Islamic Products House of the Year: CIMB Islamic

Asia Risk awards 2011 winner: CIMB Islamic – Islamic Products House of the Year

jennifer-yong-cimb
Jennifer Yong, CIMB

CIMB Islamic’s banking and derivatives franchise continues to go from strength to strength. “CIMB is competitive in terms of pricing, but critical for me is the service. CIMB is speedy in terms of its reply and constantly provides up-to-date information. These are the value-added things that we look for in the sales people and CIMB does deliver,” says Alexis Jong, vice-president at Great Eastern Life in Malaysia.

CIMB’s prominent presence in the global sukuk market is underscored by its role in landmark transactions across the region. For example, CIMB was the joint lead manager and bookrunner of the Trans Thai-Malaysia (Thailand) 600 million ringgit ($190.2 million) sukuk in November 2010, the first sukuk issuance by a Thai entity in Malaysia’s Islamic capital market. It was based on the shariah principle of murabahah – one of the more commonly adopted principles for sukuk – and the underlying commodities were sourced from the crude palm oil (CPO) market. The deal was done on the back of a cross-currency swap to convert the ringgit funds raised to US dollars.

“The cross-currency swap, hedging wise, is not so much an issue but having it being done in an Islamic format when it is of large size tends to get a little bit cumbersome,” says Jennifer Yong, executive vice-president for structured and banking products at CIMB’s investment bank in Kuala Lumpur. “But we have got the economies of scale and operational readiness and efficiency to be able to execute these transactions in a very commercially viable and cost-efficient manner.”

CIMB was also a lead manager in the Islamic Development Bank’s $500 million trust certificates, which marked the first sukuk issuance by a multilateral development bank under the Malaysia International Islamic Financial Centre (MIFC) initiative, which promotes Malaysia as a global hub for Islamic finance. CIMB was also joint lead manager of Khazanah Nasional’s S$1.5 billion trust certificates – the largest sukuk issuance in Singapore and the first Singapore dollar sukuk issuance under the MIFC initiative.

Swap shop

CIMB’s stronghold in Islamic profit rate swaps remains intact: the group had outstanding notional contracts totalling over 6 billion ringgit as of June 30, 2011. It also has an expanding suite of exotic structures including Islamic long-term FX forwards, Islamic cross-currency profit rate swaps and total return swaps.

On the structured investments front, volatile market conditions led CIMB to switch focus during the past year to flow products from the tranche-based products based on specific themes and strategies that were popular prior to the 2008 global financial crisis. “Flow structures provide investors with the flexibility to enter the investment at their own time and allow investors to monitor the structures and rates available,” Yong says.

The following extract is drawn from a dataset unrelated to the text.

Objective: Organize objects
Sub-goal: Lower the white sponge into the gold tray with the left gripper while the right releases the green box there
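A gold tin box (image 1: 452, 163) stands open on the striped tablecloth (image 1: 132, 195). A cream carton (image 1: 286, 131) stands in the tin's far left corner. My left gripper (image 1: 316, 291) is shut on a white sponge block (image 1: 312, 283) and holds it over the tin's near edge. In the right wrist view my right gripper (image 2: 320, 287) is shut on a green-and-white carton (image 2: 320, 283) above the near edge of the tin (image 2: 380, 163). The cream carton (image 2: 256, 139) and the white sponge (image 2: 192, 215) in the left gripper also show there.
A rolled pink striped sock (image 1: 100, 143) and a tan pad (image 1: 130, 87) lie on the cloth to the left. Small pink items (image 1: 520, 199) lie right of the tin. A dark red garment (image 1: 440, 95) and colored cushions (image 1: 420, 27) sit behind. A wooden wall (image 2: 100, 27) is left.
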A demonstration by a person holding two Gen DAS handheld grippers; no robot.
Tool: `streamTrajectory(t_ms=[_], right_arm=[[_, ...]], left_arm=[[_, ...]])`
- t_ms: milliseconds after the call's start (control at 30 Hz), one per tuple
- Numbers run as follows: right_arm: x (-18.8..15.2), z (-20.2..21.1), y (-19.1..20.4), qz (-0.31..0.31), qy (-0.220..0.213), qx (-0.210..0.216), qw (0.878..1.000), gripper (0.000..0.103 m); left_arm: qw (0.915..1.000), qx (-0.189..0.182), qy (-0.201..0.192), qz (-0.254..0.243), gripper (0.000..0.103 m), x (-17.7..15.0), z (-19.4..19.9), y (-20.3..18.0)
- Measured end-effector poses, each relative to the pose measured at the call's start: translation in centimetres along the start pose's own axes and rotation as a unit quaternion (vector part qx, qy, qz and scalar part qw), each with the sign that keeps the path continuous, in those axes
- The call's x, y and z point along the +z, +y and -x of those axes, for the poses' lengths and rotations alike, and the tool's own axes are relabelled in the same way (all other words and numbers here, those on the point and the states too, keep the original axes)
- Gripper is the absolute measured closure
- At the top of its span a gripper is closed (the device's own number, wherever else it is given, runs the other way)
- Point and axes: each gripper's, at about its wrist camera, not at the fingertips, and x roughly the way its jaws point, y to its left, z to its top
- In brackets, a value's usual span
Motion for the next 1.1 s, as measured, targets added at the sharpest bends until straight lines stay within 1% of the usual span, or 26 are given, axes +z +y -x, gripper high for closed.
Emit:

CIMB Islamic issued more than 300 shariah-compliant structures between the second half of 2010 and the first half of 2011, bringing the proportion of shariah-compliant structured investments to over 50% of the overall CIMB-structured investments issued in Malaysia, with a total issuance size of 1.2 billion ringgit.

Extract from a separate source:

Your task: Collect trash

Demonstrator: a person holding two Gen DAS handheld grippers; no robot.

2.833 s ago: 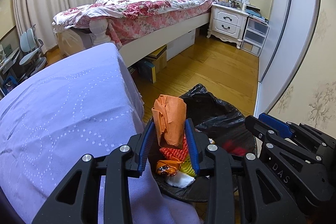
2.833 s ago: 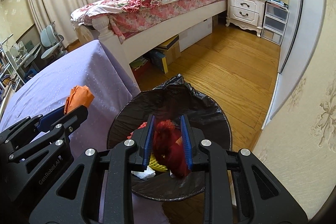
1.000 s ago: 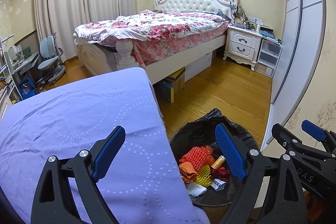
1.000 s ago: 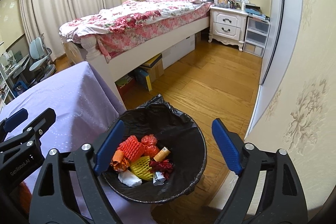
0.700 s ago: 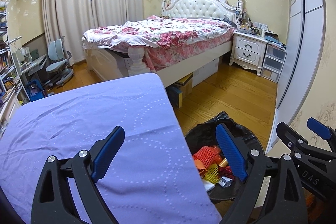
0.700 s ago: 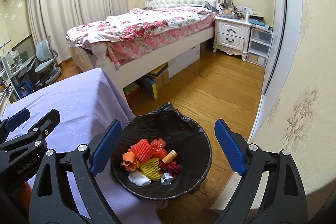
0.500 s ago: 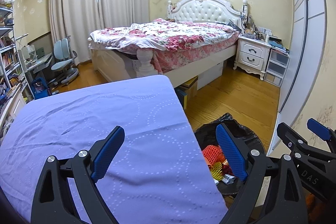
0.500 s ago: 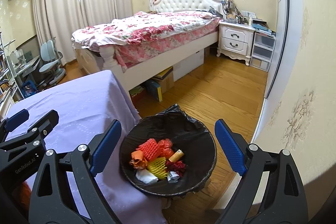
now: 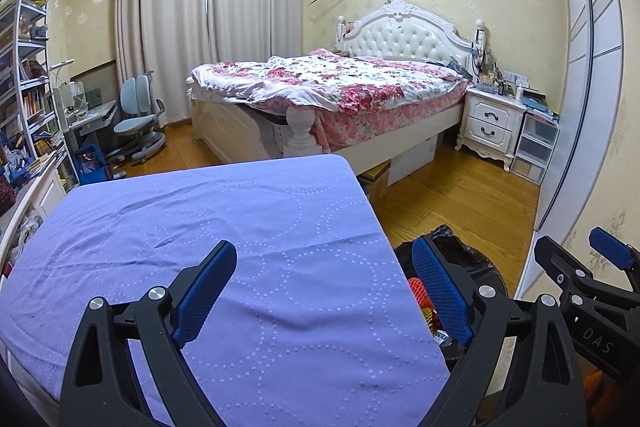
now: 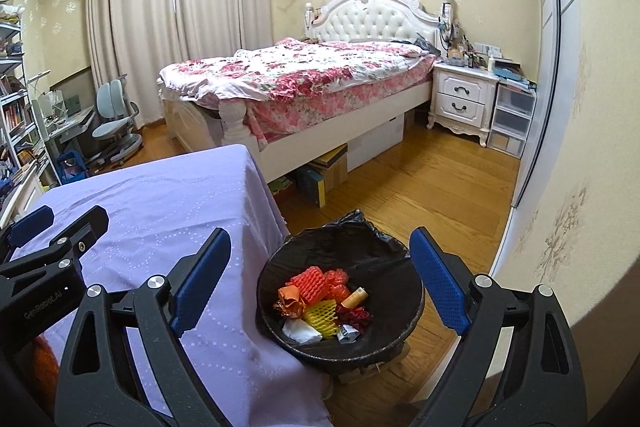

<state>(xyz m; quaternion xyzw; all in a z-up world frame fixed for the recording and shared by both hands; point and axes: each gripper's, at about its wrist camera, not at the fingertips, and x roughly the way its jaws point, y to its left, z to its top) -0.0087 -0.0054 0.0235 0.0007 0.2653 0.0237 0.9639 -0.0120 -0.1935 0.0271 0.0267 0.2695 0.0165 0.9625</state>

A popular flow product was the callable Islamic range accrual (CIRA), which raised over 1 billion ringgit from retail and institutional investors during the year to the end of June 2011. CIRAs, available in tenors of five or seven years with minimum investment of 65,000 ringgit, offer principal protection if held to maturity and are referenced to the six-month Kuala Lumpur interbank offered rate (Klibor). Investors get regular payouts on a quarterly basis if Klibor stays within a range.

Another popular product was the callable Islamic protected profit negotiable instrument of deposit (NID-i), which raised 82 million ringgit. The product pays higher step-up rates than normal fixed deposits with a quarterly callable feature, meaning the bank has the right to call back the structure with 100% principal return to investors together with any profit earned for the period.

The spike in investor risk aversion in February 2011 saw CIMB come up with a solution in the form of a flexi-NID-i, an Islamic principal-protected product issued to retail investors and which raised around 50 million ringgit. The product gave investors the option to switch between a fixed and variable payout, with an average of 5.85% per annum subject to the performance of the reference indexes (the S&P 500, Eurostoxx 50 and HSCEI) once every two years. The investment is based on the shariah concept of restricted mudharabah with profit sharing ratio (investor: 99.9%, bank 0.1%).